3.
かやは甲斐甲斐しくりんの世話をした。緊張をほぐそうと快活に話し、りんが不自由な思いをしないよう、細かい配慮を忘れなかった。まるで赤子を世話するような応対で、養母が苦笑したほどだった。
「かやはご機嫌じゃな」
「だって、嬉しいんやもん。年の近い女の子がおって」
柴垣の向こうに言葉を投げ返し、かやは鼻歌を歌いながらつるべを取った。水を汲み上げ、銅製の浅い器に水を満たす。りんの身支度のために用意しているのだった。
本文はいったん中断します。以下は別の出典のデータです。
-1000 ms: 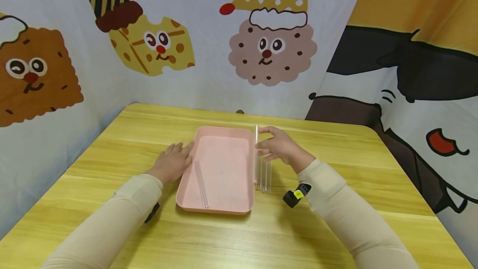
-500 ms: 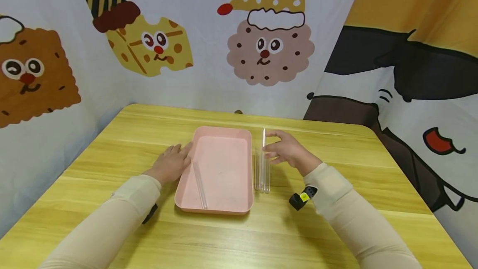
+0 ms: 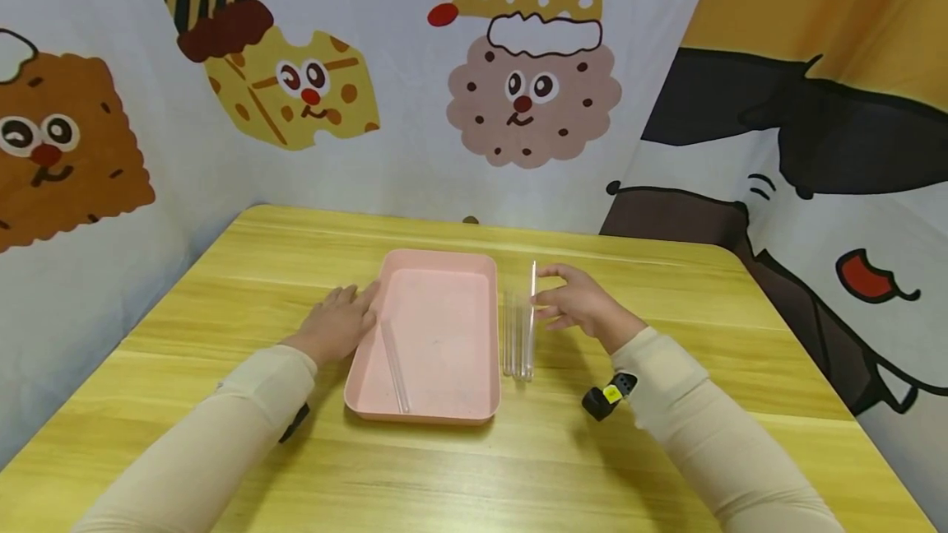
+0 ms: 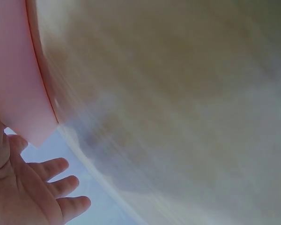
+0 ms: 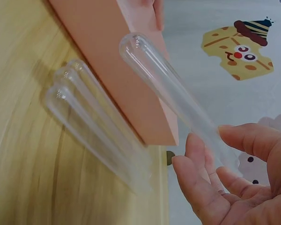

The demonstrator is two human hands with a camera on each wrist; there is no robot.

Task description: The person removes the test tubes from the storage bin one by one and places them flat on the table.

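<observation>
My right hand (image 3: 581, 303) pinches a clear glass test tube (image 5: 159, 77) between thumb and fingers, its rounded end pointing away from the palm. Below it, three more test tubes (image 5: 91, 124) lie side by side on the table, along the right side of a pink tray (image 3: 444, 336). Another test tube (image 3: 396, 368) lies at a slant inside the tray, towards its left wall. My left hand (image 3: 336, 323) rests at the tray's left side with its fingers extended; the left wrist view shows those fingers (image 4: 63, 187) spread beside the pink wall.
The tray stands on a yellow wood-grain table (image 3: 629, 467). Behind it hangs a white cloth (image 3: 415, 179) with cartoon food prints, and a second printed cloth (image 3: 800, 187) closes off the right side.
My right hand has moved a little to the right, carrying the test tube from beside the tray's rim to over the outer side of the lying tubes. The left hand stays put.
</observation>
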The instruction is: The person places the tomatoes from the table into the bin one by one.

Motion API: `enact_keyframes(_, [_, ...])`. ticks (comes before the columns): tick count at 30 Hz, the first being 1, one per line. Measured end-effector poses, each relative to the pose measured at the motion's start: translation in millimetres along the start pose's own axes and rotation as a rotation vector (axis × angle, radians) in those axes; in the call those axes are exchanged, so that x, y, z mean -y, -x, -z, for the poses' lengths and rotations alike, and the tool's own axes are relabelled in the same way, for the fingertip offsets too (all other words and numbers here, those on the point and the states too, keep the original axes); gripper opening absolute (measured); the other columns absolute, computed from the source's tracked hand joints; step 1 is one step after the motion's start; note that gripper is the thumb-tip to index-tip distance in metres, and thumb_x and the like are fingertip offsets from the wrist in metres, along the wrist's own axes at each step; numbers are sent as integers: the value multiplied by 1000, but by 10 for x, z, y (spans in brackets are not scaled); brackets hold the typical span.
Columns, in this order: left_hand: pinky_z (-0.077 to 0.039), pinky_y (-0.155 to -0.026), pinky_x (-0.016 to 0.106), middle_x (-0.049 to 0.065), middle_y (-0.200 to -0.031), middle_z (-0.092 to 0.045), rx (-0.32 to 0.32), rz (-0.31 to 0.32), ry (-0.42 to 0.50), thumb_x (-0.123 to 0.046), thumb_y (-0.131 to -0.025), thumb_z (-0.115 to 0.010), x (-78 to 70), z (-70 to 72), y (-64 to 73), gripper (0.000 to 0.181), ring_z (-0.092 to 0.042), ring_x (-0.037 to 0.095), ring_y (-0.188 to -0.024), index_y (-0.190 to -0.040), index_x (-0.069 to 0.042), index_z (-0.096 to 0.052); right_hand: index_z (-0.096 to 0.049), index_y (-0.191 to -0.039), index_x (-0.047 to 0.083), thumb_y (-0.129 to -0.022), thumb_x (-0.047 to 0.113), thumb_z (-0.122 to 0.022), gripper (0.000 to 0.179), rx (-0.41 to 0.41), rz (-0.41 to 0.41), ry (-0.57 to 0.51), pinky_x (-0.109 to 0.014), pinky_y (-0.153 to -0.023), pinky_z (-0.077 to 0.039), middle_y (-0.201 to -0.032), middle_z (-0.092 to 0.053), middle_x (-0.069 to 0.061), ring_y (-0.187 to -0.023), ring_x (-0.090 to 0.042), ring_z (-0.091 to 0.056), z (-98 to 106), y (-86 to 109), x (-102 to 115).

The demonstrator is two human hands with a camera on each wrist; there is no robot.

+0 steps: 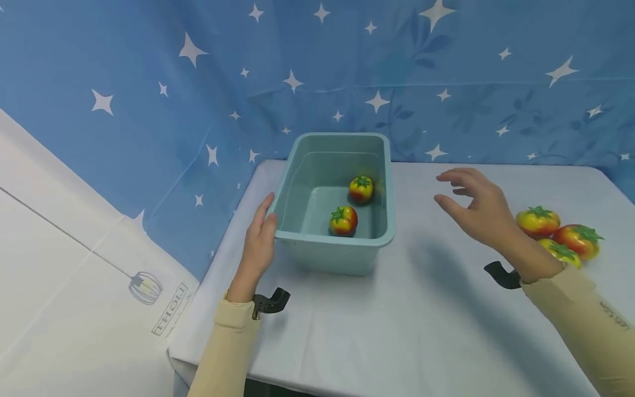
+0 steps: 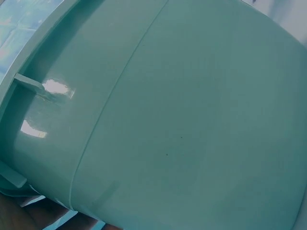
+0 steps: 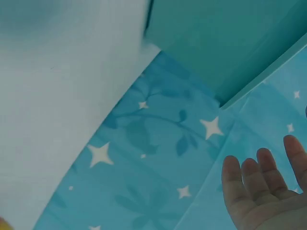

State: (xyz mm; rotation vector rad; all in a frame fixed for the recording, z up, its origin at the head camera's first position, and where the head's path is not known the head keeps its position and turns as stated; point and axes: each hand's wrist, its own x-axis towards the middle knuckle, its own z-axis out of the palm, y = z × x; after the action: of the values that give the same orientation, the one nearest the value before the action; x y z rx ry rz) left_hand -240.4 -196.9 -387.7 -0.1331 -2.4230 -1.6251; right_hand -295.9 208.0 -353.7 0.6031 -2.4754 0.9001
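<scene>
A pale green plastic bin (image 1: 331, 256) stands on the table, with two red-and-yellow tomatoes inside: one nearer the front (image 1: 343, 221) and the other tomato (image 1: 361, 189) by the right wall. My left hand (image 1: 260, 242) touches the bin's left side near the front corner, fingers extended along the outside. Its fingers show partly in the left wrist view, beside the bin's outer wall (image 2: 182, 115). My right hand (image 1: 478, 207) is in the air right of the bin, fingers spread and slightly bent, holding nothing. The right wrist view shows those fingers (image 3: 261, 177) apart from the bin.
Three similar tomatoes (image 1: 577, 241) lie grouped on the right of the table, partly behind my right wrist. A white cloth (image 1: 377, 336) covers the table. Blue star-patterned fabric (image 1: 337, 66) hangs along the back and left, with a white printed sheet (image 1: 89, 309) at far left.
</scene>
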Motion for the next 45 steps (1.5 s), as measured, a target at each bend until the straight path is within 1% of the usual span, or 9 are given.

「でも、りん、そのうち帰ってしまうんやよな。つまらんな」
「いや、帰らんじゃろ」
「へ?」
「りんは贈り物みたいなもんじゃ。麓の村から鉄の国への。だから、帰らん」
かやはつるべを落とした。井戸の底で、水面に波紋がひろがった。
「な――んで。酷いやないか。そんな、物みたいに」
「そうじゃな」
かやは冷静なナギに腹を立てたが、ここで怒っていても埒が明かない。家を飛び出し、門のところで出発の準備をしているクサリの元へ走った。ナギも後を追ってくる。
「ぬし様、りんも連れてきや!」
「なんじゃ、かや。いきなり」
「麓の村には迷惑かけとんのや。協力するぐらい、タダでやったればええやろ」
クサリはようやくかやの怒っている事情を把握し、いや、でもなあ、とあさっての方角を見やりながら頬をかいた。
「せっかくくれるといってくれとるんじゃし、断るのも」
「今、寛大にふるまっとけば、感動して女子がぎょうさん寄ってくるかも知れへんで」
「そ、そうじゃろか?」
「少なくとも、ウチは感動する。見直す。惚れてしまうわ」
クサリの心は目に見えて揺れた。しばしの思考のあと、よし、とうなずく。
「そうじゃな。常日頃から、麓の村には迷惑をかけとる。困ったときはお互いさま。りんは返してやらないとな」
「やろ? じゃ、りんを連れてくるわ。あ、ウチも付いてってええか? 大人しゅうしとるで」
「いや、かやは」
「いやや、ぬし様。そんな殺生なこといわんで。な」
かやはクサリの腕に身体を押しつけ、甘えた声で駄々をこねた。クサリはデレデレしながら、ま、いいじゃろ、とあっさり承諾した。
「かや」
「ええやないか。りんと話せるの、これで最後になるかもしれんのやし。ナギのケチ」
かやは舌を突き出し、家へと戻った。身支度を終えたばかりのりんの手を引き、門のところまで連れて行く。すると、ナギも馬を用意して待っていた。
「なんや、ナギも行くんか」
「クサリ殿の頼みじゃ」
いって、ナギはかやを馬上に引き上げた。りんはクサリが引き取る。
「何すんのや。これじゃ話せへんやないか」
「だって、わしもりんちゃんと仲良くしたいもん」
「ずるいー! 下ろせー!」
かやはじたばた暴れたが、落ちかけて、渋々おとなしくなった。クサリの陽気な号令がかかり、総員八名の一行は出発する。
「かや、遊びに行くのと違うんじゃから、大人しくしとれよ」
「分かっとるわ」
かやはなぜナギも一緒なのだと不満をくすぶらせる。答えは簡単、かやが逃げ出さないよう見張らせるためだ。どこへ行くにも、たいていこの幼なじみがついてくる。
かやに自由はあるようでない。将来は鉄の国のだれかに嫁ぐことが決まっており、逃げ出せば殺される――とまではいかないが、クサリの養女という立場から一転し、奴隷のような扱いになるだろう。元からそういう扱いを受けなかったのは、父親に見捨てられた幼い子供への恩情であり、それを裏切れば容赦のない扱いが待っている。
ナギの腕の中、かやは憤懣を募らせる。転べば助け起こしてくれ、野犬に襲われれば庇ってくれ、枯れ井戸に落ちれば引き上げてくれるこの頑強な腕すらも、よく見れば、自分を閉じこめる檻でしかないのだ。
「おお、見えてきた」
クサリがひろがる水田に感嘆の声を漏らした。手入れをしていた農夫たちが、鉄の国からの来客に気づいて寄ってきた。丁重に村長のところへ案内されるものの、彼らの態度はよそよそしい。クサリやナギたちと同等の嫌忌の視線を浴びせられると、かやは一層この赤銅色の腕から飛び出したくなった。